__Required action__. Copy out again, unchanged, the listing below from the line that has "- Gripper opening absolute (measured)" through the line that has "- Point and".

Segment Start: Available data

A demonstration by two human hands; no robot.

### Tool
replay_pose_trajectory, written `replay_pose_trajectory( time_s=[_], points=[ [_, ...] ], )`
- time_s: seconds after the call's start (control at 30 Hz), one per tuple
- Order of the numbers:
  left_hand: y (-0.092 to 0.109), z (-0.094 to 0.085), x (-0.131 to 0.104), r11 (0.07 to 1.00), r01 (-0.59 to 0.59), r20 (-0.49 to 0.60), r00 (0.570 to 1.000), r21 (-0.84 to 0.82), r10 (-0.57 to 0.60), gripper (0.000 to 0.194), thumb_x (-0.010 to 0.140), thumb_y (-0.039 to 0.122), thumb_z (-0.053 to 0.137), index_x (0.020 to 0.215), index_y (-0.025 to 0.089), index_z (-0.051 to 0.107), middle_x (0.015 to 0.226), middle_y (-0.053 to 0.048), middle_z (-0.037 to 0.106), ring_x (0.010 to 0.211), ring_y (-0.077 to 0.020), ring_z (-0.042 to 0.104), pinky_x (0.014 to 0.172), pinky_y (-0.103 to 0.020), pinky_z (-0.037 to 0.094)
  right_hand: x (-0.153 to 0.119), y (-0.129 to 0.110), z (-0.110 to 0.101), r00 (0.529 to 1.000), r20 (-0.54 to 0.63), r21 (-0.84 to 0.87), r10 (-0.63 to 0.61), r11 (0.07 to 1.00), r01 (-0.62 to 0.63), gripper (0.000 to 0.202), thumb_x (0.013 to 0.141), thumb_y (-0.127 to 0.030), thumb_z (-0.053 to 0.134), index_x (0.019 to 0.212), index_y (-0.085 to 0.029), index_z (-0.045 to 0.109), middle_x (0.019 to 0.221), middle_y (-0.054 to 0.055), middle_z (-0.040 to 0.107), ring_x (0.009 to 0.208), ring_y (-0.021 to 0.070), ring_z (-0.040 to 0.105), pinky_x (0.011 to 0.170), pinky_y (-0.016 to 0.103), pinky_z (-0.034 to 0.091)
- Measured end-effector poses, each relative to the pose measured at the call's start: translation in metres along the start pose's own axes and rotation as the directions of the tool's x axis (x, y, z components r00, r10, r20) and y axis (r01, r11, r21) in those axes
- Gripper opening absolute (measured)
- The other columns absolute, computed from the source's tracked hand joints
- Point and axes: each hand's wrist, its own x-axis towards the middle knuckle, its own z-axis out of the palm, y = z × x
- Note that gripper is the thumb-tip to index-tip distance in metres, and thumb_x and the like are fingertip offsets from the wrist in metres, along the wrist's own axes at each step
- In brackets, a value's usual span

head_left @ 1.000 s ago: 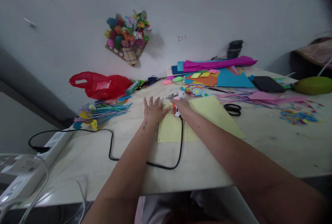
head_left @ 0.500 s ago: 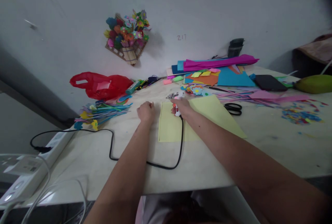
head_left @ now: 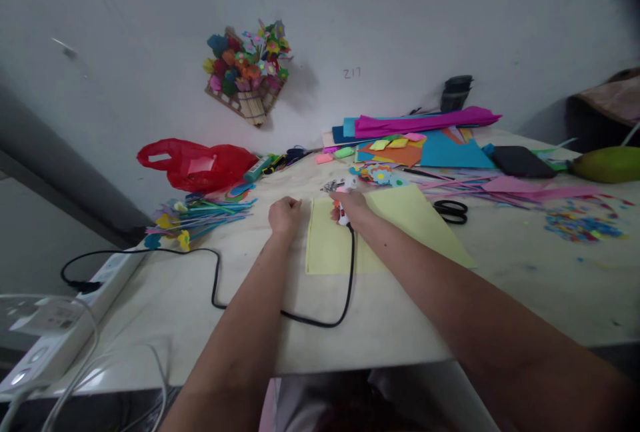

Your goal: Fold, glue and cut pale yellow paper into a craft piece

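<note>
A white hot glue gun (head_left: 349,183) is gripped in my right hand (head_left: 356,208), above pale yellow sheets (head_left: 400,235). Its metal tip end points left, and its black cord (head_left: 350,285) hangs from the handle and loops over the table beneath my left forearm. Just left of the sheets, my left hand (head_left: 285,217) is closed, with thumb and forefinger pressed together toward the right. Whatever the left fingers hold, if anything, is too small or hidden to make out. Black-handled scissors (head_left: 451,212) rest at the sheets' right edge.
To the left lie a red plastic bag (head_left: 195,165), paper flowers on stems (head_left: 200,219) and a white power strip (head_left: 60,329). Coloured sheets (head_left: 455,150), a dark phone-like slab (head_left: 523,161) and paper scraps (head_left: 583,222) cover the back and right. A flower bouquet (head_left: 247,72) hangs on the wall.
My left hand has shifted slightly right, with its thumb and forefinger now stretched toward the sheets. My right hand keeps the glue gun in nearly the same place.
</note>
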Motion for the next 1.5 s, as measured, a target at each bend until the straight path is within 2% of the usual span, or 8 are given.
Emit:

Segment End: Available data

__Reply__.
- Gripper opening absolute (measured)
- The other columns absolute, computed from the source's tracked hand joints
- Point and axes: each hand's wrist, its own x-axis towards the middle knuckle, its own z-axis out of the palm, y = z × x

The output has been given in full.